A business is defined simply as an entity or organized system for conducting business or commercial activities. Companies may be for-profit establishments or non-profitable ones which operate with the intention of profitably satisfying a social objective or furthering a social cause. In the United States, there are currently three main types of business entities recognized by law: partnerships, corporations, and sole proprietorships. In business language, a partnership is described as a group of two or more people who share an interest or responsibility for the management and conduct of the business.
The most important distinguishing characteristic of a partnership is its mode of operation. Partners form a relationship by operating through a written agreement. Partnerships are established with the intention of profiting from the partnership and, in most instances, the profit or gain made by the partnership is distributed among all members equally. Partnerships may be classified in different ways. They can either be general partnerships or limited partnerships.
General partnerships allow the two partners to make contributions to the business without having to add anything to the cost of doing business, while limited partnerships give the partners an exclusive right to the property and profits of the partnership. Limited partnerships usually have a number of key terms that distinguish them from other types of business structures. Among these key terms are directors, shareholders, and creditors.
All business relationships result in two parties and one or both of these parties benefit from the relationship. The major benefit of a business relationship is that both partners are directly involved in the decision making process as to what the company does and how it does it. This is a major benefit because it is very difficult for a businessman to make business decisions independently because they are either directly tied to the goods and services offered or indirectly tied to certain circumstances that affect their profit potential. For instance, a manufacturer produces a product that is good and acceptable to consumers, and then sells it to retailers at a profit. The manufacturer has direct involvement with the profits, but he also has to consider the retailers’ satisfaction as well.
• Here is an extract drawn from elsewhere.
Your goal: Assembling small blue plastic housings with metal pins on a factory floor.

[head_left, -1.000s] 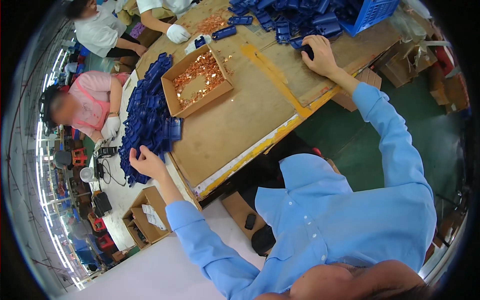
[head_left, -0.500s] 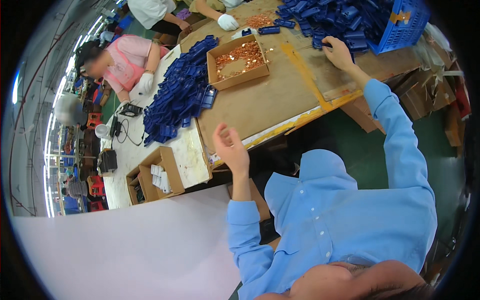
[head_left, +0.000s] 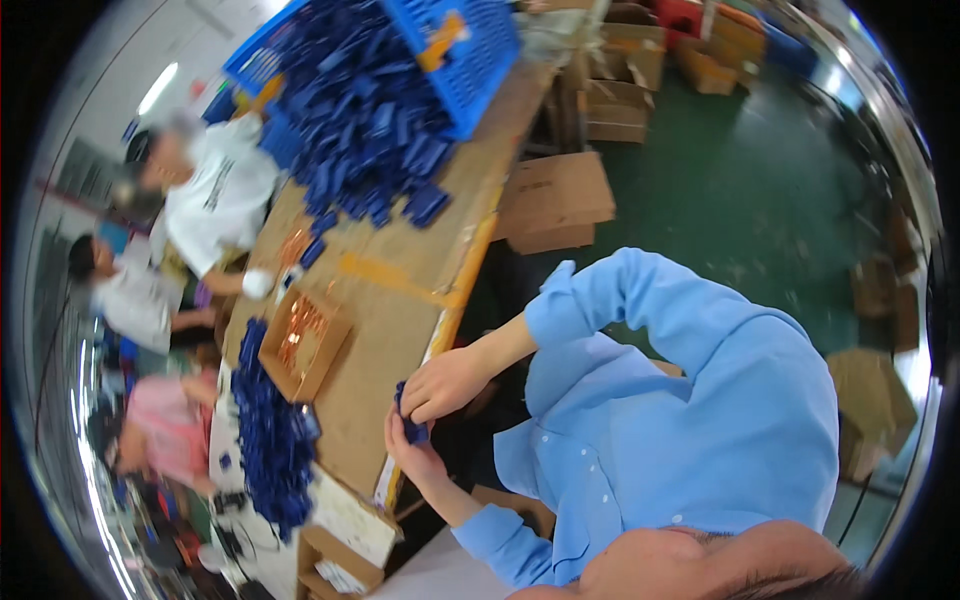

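Observation:
Close to the table's front edge, my two hands meet around a small dark blue plastic part [head_left: 415, 432]. From below, my left hand [head_left: 420, 460] grips it with bent fingers. My right hand [head_left: 445, 384] closes over its upper end, and its fingers cover much of the part. Beyond them, a shallow cardboard box [head_left: 335, 345] holds many small copper-coloured metal pieces [head_left: 298, 335]. A large heap of similar blue parts [head_left: 350, 120] lies on the far side of the table, and a long second pile [head_left: 270, 440] runs beside the box.
A blue plastic crate [head_left: 480, 60] stands tilted at the heap. Yellow tape [head_left: 400, 278] crosses the brown tabletop [head_left: 375, 390]. Co-workers [head_left: 215, 195] sit along the opposite side, one with a white glove. An open carton [head_left: 315, 545] sits at lower left; more cartons [head_left: 560, 195] stand on the floor.
My right hand has come away from the blue heap and joined my left hand, with a blue part now between them. The head view has turned, so the table appears rotated.

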Tool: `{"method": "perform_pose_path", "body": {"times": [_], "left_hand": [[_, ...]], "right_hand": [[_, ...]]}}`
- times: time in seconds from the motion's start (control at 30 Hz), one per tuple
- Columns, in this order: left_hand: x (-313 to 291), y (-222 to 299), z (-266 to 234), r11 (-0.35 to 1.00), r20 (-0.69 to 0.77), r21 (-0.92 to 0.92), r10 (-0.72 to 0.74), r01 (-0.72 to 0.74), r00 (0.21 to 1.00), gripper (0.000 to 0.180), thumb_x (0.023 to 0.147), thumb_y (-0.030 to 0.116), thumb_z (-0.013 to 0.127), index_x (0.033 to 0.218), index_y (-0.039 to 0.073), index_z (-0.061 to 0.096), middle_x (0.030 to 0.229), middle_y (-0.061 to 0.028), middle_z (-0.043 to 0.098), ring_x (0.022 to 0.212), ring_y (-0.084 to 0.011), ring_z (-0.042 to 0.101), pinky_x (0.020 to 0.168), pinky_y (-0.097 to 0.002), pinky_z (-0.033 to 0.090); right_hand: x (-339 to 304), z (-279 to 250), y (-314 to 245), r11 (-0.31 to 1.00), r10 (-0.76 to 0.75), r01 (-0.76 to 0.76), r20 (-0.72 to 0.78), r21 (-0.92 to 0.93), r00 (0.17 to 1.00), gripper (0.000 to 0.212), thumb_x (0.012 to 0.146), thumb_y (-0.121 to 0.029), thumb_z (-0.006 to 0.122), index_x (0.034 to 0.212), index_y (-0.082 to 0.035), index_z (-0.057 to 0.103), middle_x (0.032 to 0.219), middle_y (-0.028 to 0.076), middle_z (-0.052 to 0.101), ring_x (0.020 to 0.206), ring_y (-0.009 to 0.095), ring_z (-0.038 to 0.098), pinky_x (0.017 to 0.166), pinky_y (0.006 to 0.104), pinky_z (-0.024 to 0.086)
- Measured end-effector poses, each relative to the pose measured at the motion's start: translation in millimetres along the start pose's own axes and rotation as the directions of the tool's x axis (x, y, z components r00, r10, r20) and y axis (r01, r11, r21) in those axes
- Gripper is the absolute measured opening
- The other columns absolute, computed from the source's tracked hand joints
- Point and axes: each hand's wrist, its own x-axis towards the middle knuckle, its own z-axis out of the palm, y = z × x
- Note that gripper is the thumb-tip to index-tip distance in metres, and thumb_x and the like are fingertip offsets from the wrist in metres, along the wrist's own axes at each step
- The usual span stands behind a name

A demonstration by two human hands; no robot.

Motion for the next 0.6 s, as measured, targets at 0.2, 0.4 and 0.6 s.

Another important advantage of a business relationship is that it helps a businessman meets his various human wants and needs. For instance, if a businessman wants to buy new clothes for his employees, then he cannot do so if he does not have a reliable clothing supplier or if the latter’s goods cannot satisfy his human needs. The business relationship provides a bridge between the needs of the human wants and the needs of the good and necessary goods and services that are needed to satisfy those human wants and necessities. This connection is not only beneficial to the manufacturer himself but also to the employees, customers, and purchasers of his products.
On the other hand, if an organization lacks a proper structure because there is no set or accepted set of organizational goals or objectives, it is said to be lacking a firm structure. The most common example of an absence of structure in modern organizations is the absence of division of labor, where different tasks are assigned to different members of a staff or a department, each of which performs in a very different way. Thus, the output of a particular activity may not match the output of another function. Another example is the existence of a large number of functions or personnel in an organization without any efficient system for information transfer or communication. A firm, which tries to solve such problems through effective organization, is a successful organization.